* _Try it_: Beginning with the first line, transcribe the entries below exactly through the line containing "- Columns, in", inclusive.

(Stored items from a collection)
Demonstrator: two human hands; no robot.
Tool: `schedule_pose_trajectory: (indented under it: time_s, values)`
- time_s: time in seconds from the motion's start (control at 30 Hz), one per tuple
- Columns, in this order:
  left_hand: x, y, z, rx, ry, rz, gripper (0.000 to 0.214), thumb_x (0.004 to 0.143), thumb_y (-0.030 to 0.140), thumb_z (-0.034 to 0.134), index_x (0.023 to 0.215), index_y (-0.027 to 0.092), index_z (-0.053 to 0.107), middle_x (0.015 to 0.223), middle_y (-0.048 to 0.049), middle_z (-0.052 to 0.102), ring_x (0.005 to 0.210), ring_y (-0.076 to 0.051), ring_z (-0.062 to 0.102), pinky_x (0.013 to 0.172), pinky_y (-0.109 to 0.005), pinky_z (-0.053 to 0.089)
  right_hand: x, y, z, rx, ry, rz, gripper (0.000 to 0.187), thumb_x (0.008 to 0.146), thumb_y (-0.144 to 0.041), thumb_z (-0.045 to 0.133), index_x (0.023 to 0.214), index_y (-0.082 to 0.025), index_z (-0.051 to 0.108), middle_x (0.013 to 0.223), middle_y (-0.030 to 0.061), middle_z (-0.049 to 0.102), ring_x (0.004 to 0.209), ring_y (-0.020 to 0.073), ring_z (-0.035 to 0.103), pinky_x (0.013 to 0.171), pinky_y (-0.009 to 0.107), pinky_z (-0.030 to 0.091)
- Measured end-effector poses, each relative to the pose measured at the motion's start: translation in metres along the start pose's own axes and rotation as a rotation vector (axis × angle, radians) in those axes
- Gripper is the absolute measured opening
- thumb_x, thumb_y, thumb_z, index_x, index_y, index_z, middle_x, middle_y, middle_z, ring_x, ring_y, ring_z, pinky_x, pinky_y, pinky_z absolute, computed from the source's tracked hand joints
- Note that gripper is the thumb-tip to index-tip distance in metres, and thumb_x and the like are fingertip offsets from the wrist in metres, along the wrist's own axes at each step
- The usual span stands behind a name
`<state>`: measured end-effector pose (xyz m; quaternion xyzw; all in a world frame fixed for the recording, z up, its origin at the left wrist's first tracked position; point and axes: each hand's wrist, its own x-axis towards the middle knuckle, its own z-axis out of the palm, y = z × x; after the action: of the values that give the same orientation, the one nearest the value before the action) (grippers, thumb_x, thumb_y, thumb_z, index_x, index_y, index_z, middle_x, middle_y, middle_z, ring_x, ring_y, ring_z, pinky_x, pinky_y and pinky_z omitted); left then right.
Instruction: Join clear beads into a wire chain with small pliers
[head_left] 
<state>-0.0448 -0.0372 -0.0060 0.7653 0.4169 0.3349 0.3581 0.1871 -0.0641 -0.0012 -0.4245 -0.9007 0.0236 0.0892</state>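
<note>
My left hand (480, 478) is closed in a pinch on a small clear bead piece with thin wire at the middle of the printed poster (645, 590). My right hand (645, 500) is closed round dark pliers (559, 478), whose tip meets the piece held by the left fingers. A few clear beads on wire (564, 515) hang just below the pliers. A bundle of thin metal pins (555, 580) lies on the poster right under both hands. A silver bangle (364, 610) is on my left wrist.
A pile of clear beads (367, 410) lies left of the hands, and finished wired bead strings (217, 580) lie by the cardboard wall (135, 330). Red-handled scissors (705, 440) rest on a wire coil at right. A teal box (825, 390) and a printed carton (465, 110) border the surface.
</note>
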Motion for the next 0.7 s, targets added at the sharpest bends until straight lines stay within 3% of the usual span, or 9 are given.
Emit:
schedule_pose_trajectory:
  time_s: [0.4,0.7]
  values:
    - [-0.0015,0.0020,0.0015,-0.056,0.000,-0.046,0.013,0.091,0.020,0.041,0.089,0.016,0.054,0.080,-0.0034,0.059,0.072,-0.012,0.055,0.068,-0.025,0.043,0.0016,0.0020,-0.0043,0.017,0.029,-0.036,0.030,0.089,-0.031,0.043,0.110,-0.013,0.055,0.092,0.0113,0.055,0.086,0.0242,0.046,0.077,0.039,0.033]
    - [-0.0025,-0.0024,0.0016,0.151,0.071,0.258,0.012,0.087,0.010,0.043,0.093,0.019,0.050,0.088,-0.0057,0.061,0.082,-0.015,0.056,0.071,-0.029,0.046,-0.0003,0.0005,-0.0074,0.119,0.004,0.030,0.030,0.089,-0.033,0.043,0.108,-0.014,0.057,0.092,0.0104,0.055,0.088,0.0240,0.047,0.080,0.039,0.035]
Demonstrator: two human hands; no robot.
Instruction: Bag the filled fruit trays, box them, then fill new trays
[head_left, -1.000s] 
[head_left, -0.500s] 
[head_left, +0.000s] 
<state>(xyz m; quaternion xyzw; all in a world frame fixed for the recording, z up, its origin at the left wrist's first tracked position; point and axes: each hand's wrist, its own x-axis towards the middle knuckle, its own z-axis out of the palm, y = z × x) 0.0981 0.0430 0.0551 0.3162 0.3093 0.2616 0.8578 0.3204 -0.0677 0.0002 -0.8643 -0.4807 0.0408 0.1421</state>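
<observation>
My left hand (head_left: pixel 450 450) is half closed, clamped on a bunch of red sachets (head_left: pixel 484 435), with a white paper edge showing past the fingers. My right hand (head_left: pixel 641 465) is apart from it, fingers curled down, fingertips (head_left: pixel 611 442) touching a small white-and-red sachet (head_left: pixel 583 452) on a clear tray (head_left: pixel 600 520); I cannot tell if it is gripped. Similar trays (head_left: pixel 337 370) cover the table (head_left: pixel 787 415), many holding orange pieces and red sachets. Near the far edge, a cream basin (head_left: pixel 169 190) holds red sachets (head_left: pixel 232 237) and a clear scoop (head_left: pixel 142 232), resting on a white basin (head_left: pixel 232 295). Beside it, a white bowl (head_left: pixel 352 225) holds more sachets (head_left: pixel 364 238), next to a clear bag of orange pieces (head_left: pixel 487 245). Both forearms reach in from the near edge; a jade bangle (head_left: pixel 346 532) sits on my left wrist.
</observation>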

* _Exercise output_:
Demonstrator: two human hands; no robot.
Tool: `schedule_pose_trajectory: (indented under it: time_s, values)`
- time_s: time in seconds from the motion's start (control at 30 Hz), one per tuple
- Columns, in this order:

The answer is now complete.